*WHAT IS REQUIRED*
Restate all of the entries exactly, dropping any pictures they hold.

Segment Start: DATA FOR THIS EXERCISE

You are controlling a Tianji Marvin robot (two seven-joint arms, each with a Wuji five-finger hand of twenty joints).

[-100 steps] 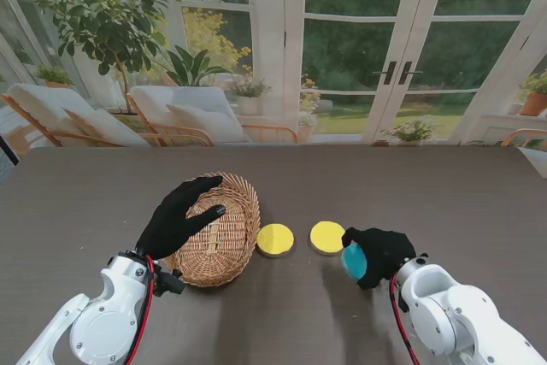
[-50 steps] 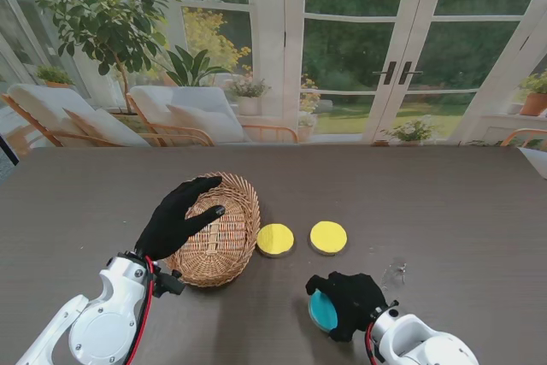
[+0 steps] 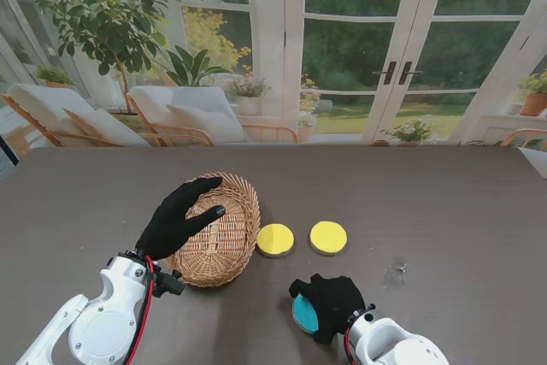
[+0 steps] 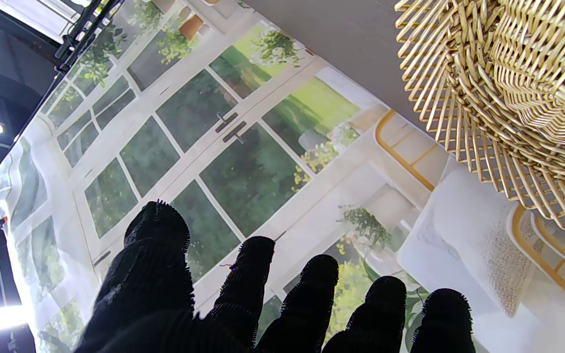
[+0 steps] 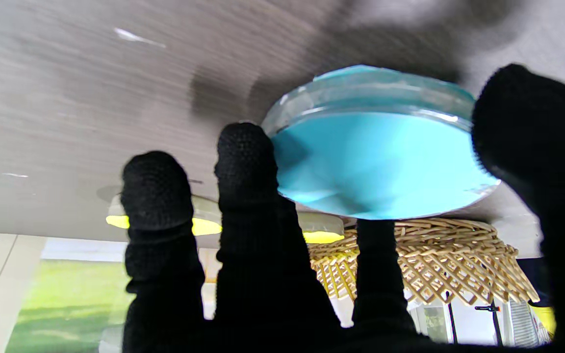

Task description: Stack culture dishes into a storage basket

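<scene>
Wicker basket (image 3: 215, 232): sits left of centre on the tabletop (image 3: 461, 203); no dish shows inside it from the stand view, though the left hand covers part of it.
Left hand (image 3: 178, 215): fingers spread, holding nothing, resting over the basket's near-left rim as if to steady it.
Right hand (image 3: 327, 303): closed round the blue dish (image 3: 304, 314), thumb on one side and fingers on the other in the wrist view, near me and right of the basket.
Blue dish: tilted on edge in the grip, off the tabletop, well short of the basket.
Yellow dishes: one (image 3: 275, 239) lies just beside the basket's right rim, the other (image 3: 328, 237) a little farther right; both flat and untouched.
Small clear thing (image 3: 394, 273): on the tabletop to the right; too small to identify.
Progress: judged early, nothing stacked that can be seen.
Left to do: carry the blue dish over the rim, set it flat, then both yellow ones on top.
</scene>
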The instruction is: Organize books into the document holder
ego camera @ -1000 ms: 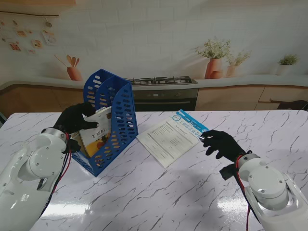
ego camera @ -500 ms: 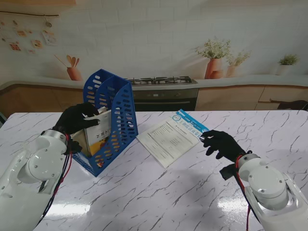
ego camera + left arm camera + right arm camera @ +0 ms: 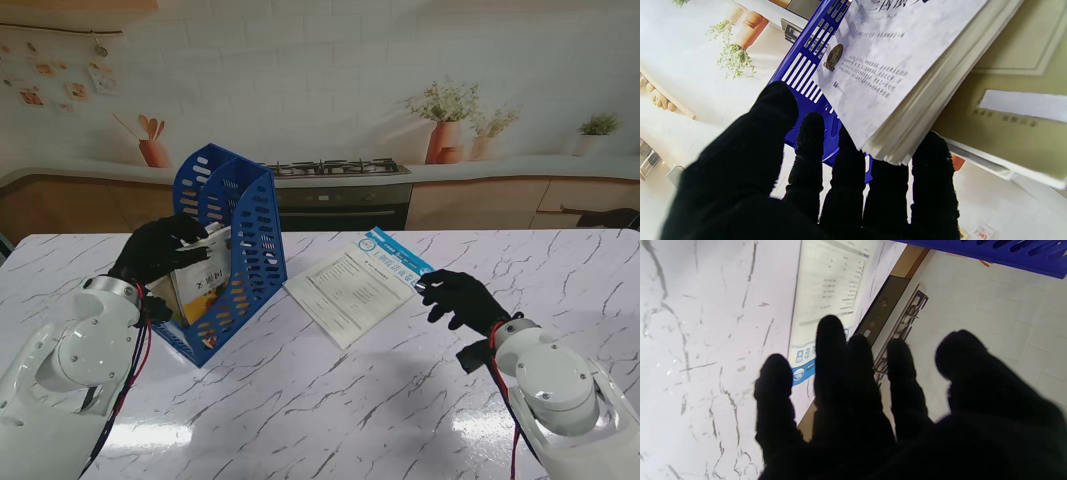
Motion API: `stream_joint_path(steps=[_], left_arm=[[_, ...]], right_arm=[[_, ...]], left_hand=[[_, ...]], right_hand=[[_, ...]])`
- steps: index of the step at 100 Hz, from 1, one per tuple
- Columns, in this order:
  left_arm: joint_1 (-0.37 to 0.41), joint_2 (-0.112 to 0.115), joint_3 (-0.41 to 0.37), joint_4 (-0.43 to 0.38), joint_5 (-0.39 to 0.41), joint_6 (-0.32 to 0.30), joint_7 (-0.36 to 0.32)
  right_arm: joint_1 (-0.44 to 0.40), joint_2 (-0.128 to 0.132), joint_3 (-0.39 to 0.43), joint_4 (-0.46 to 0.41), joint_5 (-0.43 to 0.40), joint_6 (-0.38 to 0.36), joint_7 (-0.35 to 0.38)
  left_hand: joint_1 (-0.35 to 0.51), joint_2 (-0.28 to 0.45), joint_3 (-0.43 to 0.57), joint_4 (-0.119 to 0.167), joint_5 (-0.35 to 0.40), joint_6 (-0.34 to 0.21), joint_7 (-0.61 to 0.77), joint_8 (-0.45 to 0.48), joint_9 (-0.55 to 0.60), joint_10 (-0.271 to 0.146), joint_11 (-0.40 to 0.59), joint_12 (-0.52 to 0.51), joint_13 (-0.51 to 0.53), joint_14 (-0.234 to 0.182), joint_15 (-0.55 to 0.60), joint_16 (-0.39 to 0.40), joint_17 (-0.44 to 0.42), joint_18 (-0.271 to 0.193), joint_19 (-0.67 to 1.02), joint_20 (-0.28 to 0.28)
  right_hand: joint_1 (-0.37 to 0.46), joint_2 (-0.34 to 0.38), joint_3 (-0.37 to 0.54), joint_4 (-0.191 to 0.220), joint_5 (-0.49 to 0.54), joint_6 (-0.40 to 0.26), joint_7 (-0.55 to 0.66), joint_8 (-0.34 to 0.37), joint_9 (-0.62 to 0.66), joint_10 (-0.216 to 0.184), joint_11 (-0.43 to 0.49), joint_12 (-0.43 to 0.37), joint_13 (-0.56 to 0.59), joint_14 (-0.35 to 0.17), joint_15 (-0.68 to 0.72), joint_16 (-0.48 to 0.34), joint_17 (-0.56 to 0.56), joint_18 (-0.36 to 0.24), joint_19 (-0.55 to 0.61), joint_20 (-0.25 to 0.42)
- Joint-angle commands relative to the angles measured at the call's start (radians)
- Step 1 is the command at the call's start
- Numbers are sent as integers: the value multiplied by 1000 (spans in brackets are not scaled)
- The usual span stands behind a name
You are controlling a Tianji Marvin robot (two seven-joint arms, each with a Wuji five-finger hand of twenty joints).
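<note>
The blue slotted document holder stands on the left of the marble table, its open side facing my left arm. My left hand is shut on a book with a white and yellow cover, which stands tilted inside the holder. In the left wrist view the fingers lie under the book's page corner, beside the holder wall and a second, beige book. A white booklet with a blue strip lies flat at the centre. My right hand is open, fingers spread at that booklet's right corner.
The holder's edge also shows in the right wrist view. Bare marble table top stretches nearer to me between both arms. A printed kitchen backdrop with a stove rises behind the table's far edge.
My left hand has tipped the book more upright and pushed it deeper into the holder. The right hand and the booklet have not moved.
</note>
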Motion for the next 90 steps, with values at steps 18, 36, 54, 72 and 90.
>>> stream_joint_path(steps=[18, 36, 54, 72, 90], left_arm=[[28, -9, -12, -72, 4, -11, 1], [51, -13, -18, -132, 9, -7, 19], [75, -19, -15, -192, 5, -11, 47], [101, -30, 7, -235, -12, -46, 101], [112, -42, 56, -252, -33, -106, 168]], right_arm=[[-10, -8, 1, -4, 4, -3, -7], [-13, -9, 4, -5, 2, -13, -11], [-16, -9, 7, -6, -6, -26, -18], [-22, -9, 9, -7, -12, -45, -22], [-34, -10, 12, -16, -20, -66, -31]], left_hand=[[-29, 41, -55, 3, 1, 5, -28, 7, -28, -20, -21, -2, -41, 31, -59, -25, -51, 24, -64, 22], [-47, 76, -74, 23, -11, 17, -71, 11, -40, -17, -35, -6, -64, 30, -109, -51, -109, 27, -143, 4], [-66, 117, -96, 48, -21, 34, -124, 9, -54, -14, -51, -11, -85, 32, -152, -75, -152, 28, -211, -21], [-64, 130, -118, 49, -20, 37, -147, 6, -53, -12, -56, -11, -80, 32, -156, -80, -153, 29, -218, -24], [-53, 135, -142, 53, -5, 45, -154, 10, -40, -14, -49, -6, -56, 38, -136, -75, -107, -1, -239, -42]], right_hand=[[-2, 10, -5, 39, 12, -8, -1, 5, -10, -11, 2, -3, -5, -3, 6, -10, -7, -83, 7, -5], [0, 9, -12, 39, 14, -12, 2, 6, -5, -14, 5, -3, 0, -5, 9, -9, -2, -87, 10, -4], [-2, 7, -13, 39, 18, -14, 4, 5, -1, -13, 4, -4, 6, -5, 9, -9, 2, -85, 12, -2], [-6, 5, -9, 40, 20, -15, 3, 2, 4, -13, 2, -5, 9, -1, 7, -10, 2, -79, 11, -2], [-8, 3, -2, 39, 21, -14, 3, 2, 4, -10, -2, -5, 8, 2, 5, -10, -1, -75, 8, -4]])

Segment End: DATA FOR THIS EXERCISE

*WRITTEN REPLY*
You are controlling a Tianji Marvin robot (two seven-joint arms, each with a Wuji five-finger hand of twenty joints).

[-100 steps] 
[-50 steps] 
[+0 steps] 
[+0 steps] 
[+0 steps] 

Task description: Stack culture dishes into a storage basket

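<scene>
Wicker basket (image 3: 215, 232): sits left of centre on the tabletop (image 3: 461, 203); no dish shows inside it from the stand view, though the left hand covers part of it.
Left hand (image 3: 178, 215): fingers spread, holding nothing, resting over the basket's near-left rim as if to steady it.
Right hand (image 3: 327, 303): closed round the blue dish (image 3: 304, 314), thumb on one side and fingers on the other in the wrist view, near me and right of the basket.
Blue dish: tilted on edge in the grip, off the tabletop, well short of the basket.
Yellow dishes: one (image 3: 275, 239) lies just beside the basket's right rim, the other (image 3: 328, 237) a little farther right; both flat and untouched.
Small clear thing (image 3: 394, 273): on the tabletop to the right; too small to identify.
Progress: judged early, nothing stacked that can be seen.
Left to do: carry the blue dish over the rim, set it flat, then both yellow ones on top.
</scene>
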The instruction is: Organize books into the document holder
ego camera @ -1000 ms: 
ego camera @ -500 ms: 
ego camera + left arm camera + right arm camera @ +0 ms: 
Motion API: `stream_joint_path(steps=[_], left_arm=[[_, ...]], right_arm=[[_, ...]], left_hand=[[_, ...]], right_hand=[[_, ...]])`
- steps: index of the step at 100 Hz, from 1, one per tuple
- Columns, in this order:
  left_arm: joint_1 (-0.37 to 0.41), joint_2 (-0.112 to 0.115), joint_3 (-0.41 to 0.37), joint_4 (-0.43 to 0.38), joint_5 (-0.39 to 0.41), joint_6 (-0.32 to 0.30), joint_7 (-0.36 to 0.32)
  right_arm: joint_1 (-0.44 to 0.40), joint_2 (-0.128 to 0.132), joint_3 (-0.39 to 0.43), joint_4 (-0.46 to 0.41), joint_5 (-0.43 to 0.40), joint_6 (-0.38 to 0.36), joint_7 (-0.35 to 0.38)
  left_hand: joint_1 (-0.35 to 0.51), joint_2 (-0.28 to 0.45), joint_3 (-0.43 to 0.57), joint_4 (-0.119 to 0.167), joint_5 (-0.35 to 0.40), joint_6 (-0.34 to 0.21), joint_7 (-0.61 to 0.77), joint_8 (-0.45 to 0.48), joint_9 (-0.55 to 0.60), joint_10 (-0.271 to 0.146), joint_11 (-0.40 to 0.59), joint_12 (-0.52 to 0.51), joint_13 (-0.51 to 0.53), joint_14 (-0.234 to 0.182), joint_15 (-0.55 to 0.60), joint_16 (-0.39 to 0.40), joint_17 (-0.44 to 0.42), joint_18 (-0.271 to 0.193), joint_19 (-0.67 to 1.02), joint_20 (-0.28 to 0.28)
  right_hand: joint_1 (-0.37 to 0.46), joint_2 (-0.34 to 0.38), joint_3 (-0.37 to 0.54), joint_4 (-0.191 to 0.220), joint_5 (-0.49 to 0.54), joint_6 (-0.40 to 0.26), joint_7 (-0.55 to 0.66), joint_8 (-0.34 to 0.37), joint_9 (-0.62 to 0.66), joint_10 (-0.216 to 0.184), joint_11 (-0.43 to 0.49), joint_12 (-0.43 to 0.37), joint_13 (-0.56 to 0.59), joint_14 (-0.35 to 0.17), joint_15 (-0.68 to 0.72), joint_16 (-0.48 to 0.34), joint_17 (-0.56 to 0.56), joint_18 (-0.36 to 0.24), joint_19 (-0.55 to 0.61), joint_20 (-0.25 to 0.42)
- Joint-angle commands relative to the angles measured at the call's start (radians)
- Step 1 is the command at the call's start
- Numbers are sent as integers: the value multiplied by 1000 (spans in brackets are not scaled)
- The usual span stands behind a name
You are controlling a Tianji Marvin robot (two seven-joint arms, each with a Wuji five-finger hand of twenty joints).
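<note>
The blue slotted document holder stands on the left of the marble table, its open side facing my left arm. My left hand is shut on a book with a white and yellow cover, which stands tilted inside the holder. In the left wrist view the fingers lie under the book's page corner, beside the holder wall and a second, beige book. A white booklet with a blue strip lies flat at the centre. My right hand is open, fingers spread at that booklet's right corner.
The holder's edge also shows in the right wrist view. Bare marble table top stretches nearer to me between both arms. A printed kitchen backdrop with a stove rises behind the table's far edge.
My left hand has tipped the book more upright and pushed it deeper into the holder. The right hand and the booklet have not moved.
</note>
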Motion for the next 90 steps, with values at steps 18, 36, 54, 72 and 90.
>>> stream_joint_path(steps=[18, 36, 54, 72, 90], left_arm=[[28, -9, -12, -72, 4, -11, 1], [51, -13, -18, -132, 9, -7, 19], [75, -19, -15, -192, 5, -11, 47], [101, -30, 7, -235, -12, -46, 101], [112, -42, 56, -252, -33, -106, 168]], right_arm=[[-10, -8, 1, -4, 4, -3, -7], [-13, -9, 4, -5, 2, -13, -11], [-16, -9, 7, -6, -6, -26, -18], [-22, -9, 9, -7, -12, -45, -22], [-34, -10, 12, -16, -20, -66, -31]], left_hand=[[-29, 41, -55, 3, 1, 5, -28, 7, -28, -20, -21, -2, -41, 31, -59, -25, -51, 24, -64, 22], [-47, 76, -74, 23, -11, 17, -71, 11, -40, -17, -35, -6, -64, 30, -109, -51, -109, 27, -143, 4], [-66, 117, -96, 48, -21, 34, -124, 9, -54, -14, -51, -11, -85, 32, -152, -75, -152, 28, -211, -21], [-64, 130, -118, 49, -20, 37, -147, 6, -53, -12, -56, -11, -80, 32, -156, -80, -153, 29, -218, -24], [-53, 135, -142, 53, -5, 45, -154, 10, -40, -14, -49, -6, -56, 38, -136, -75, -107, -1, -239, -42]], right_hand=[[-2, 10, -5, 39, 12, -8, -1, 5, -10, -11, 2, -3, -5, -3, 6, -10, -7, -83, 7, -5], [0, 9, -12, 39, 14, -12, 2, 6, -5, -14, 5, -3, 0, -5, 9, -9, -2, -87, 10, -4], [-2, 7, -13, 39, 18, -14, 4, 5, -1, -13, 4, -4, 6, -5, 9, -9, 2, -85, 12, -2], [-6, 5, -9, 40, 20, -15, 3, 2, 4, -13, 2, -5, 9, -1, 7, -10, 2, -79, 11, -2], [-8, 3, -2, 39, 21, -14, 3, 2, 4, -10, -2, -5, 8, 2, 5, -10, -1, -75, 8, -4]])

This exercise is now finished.